High-density CRISPRi screens reveal diverse routes to improved acclimation in cyanobacteria. Journal Article

Overview

Cyanobacteria are the oldest form of photosynthetic life on Earth and contribute to primary production in nearly every habitat, from permafrost to hot springs. Despite longstanding interest in the acclimation of these microbes, it remains poorly understood and challenging to rewire. This study uses a high-density, genome-wide CRISPR interference screen to examine the influence of gene-specific transcriptional variation on the growth of Synechococcus sp. PCC 7002 under environmental extremes. Surprisingly, many partial knockdowns enhanced fitness under cold monochromatic conditions. Transcriptional repression of genes for core subunits of the NDH-1 complex, which are important for photosynthesis and carbon uptake, improved growth rates under both red and blue light but at distinct, color-specific optima.

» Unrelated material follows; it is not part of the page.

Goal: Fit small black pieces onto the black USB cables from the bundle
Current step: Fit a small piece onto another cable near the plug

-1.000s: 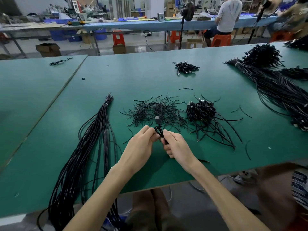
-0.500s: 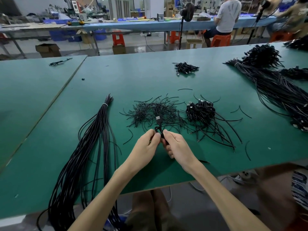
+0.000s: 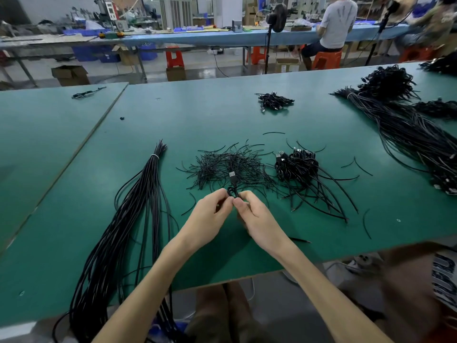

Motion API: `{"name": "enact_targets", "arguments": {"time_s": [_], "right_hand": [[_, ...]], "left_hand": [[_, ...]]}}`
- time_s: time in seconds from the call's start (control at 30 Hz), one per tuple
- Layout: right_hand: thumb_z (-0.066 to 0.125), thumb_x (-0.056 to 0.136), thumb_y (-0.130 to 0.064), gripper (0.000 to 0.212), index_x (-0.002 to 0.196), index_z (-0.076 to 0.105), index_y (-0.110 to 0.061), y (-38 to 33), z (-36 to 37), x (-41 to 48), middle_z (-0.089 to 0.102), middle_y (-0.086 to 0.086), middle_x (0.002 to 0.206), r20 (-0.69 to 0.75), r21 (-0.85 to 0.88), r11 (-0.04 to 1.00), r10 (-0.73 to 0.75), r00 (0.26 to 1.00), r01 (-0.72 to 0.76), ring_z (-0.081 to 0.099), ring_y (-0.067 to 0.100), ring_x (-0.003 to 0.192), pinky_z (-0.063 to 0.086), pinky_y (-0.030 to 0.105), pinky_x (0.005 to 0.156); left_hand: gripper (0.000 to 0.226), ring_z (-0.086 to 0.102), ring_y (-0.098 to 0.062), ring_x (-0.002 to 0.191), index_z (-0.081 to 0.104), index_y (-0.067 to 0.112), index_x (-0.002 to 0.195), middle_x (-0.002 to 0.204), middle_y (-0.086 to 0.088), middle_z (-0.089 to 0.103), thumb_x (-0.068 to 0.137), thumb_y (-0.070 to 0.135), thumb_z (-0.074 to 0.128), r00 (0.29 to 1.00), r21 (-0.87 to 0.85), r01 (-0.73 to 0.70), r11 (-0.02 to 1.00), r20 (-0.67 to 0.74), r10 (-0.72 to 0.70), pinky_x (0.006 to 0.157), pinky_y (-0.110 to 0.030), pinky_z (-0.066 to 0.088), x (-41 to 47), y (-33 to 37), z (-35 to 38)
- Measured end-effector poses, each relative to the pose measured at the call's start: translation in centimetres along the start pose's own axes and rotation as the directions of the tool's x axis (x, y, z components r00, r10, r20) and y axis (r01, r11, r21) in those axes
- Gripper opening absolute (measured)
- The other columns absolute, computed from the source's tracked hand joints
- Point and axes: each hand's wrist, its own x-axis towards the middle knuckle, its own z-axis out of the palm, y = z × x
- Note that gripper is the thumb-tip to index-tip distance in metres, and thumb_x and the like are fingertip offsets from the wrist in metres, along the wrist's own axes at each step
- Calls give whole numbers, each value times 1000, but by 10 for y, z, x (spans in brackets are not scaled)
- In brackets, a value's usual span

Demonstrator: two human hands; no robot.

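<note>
Table: a big green table holds it all.
Bundle: a long bundle of black cables lies on the left, its near end hanging off the edge.
Pile: small black pieces lie in a messy heap just past the hands.
Heap: coiled cables sit right of that pile.
Left hand: the left hand pinches the looped cable.
Right hand: the right hand pinches it too, fingertips touching.
Cable: one USB cable is held between both hands, plug pointing away.

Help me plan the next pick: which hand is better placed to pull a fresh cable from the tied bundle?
Left, probably. The left hand is nearer the bundle; the right hand would have to cross it. Both pinch the current cable, so the left must let go first.
</note>
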Motion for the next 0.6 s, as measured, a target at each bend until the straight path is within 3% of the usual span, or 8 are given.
{"name": "enact_targets", "arguments": {"time_s": [0.13,0.3,0.47,0.6], "right_hand": [[36,113,-31,34,84,47,-16,-1,-1,-1,39,-12,64,-62,112,993,37,997,-30,32,7,55,30,19,50],[37,113,-26,33,82,43,-14,-7,-4,-3,38,-9,61,-67,224,972,93,993,-76,28,8,51,24,23,45],[38,113,-28,33,85,50,-14,-8,-5,-4,38,-10,60,-83,265,962,88,993,-63,28,8,52,23,25,46],[41,112,-28,34,87,52,-7,-6,-5,-4,42,-7,65,-153,229,973,38,988,-2,34,11,57,30,24,49]], "left_hand": [[25,41,-8,63,48,14,83,71,10,50,107,19,48,990,197,-134,971,67,123,60,-21,34,-1,4,7],[24,39,-7,63,52,8,85,74,-1,52,107,15,49,983,118,-186,975,28,184,60,-18,35,-2,2,12],[26,38,-4,57,56,13,82,64,13,49,107,14,50,996,-35,-91,995,7,91,57,-17,34,-3,9,15],[30,33,-9,54,51,13,77,62,12,40,107,14,49,992,-394,125,910,22,-126,50,-18,31,-9,14,24]]}}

Most genes with fitness-improving knockdowns were distinct to each light color, and dual-target transcriptional repression produced nonadditive effects. Findings reveal diverse routes to improved acclimation in cyanobacteria (e.g., attenuation of genes involved in CO2 uptake, light harvesting, translation, and purine metabolism) and provide an approach for using gradients in sgRNA activity to pinpoint biochemically influential transcriptional changes in cells.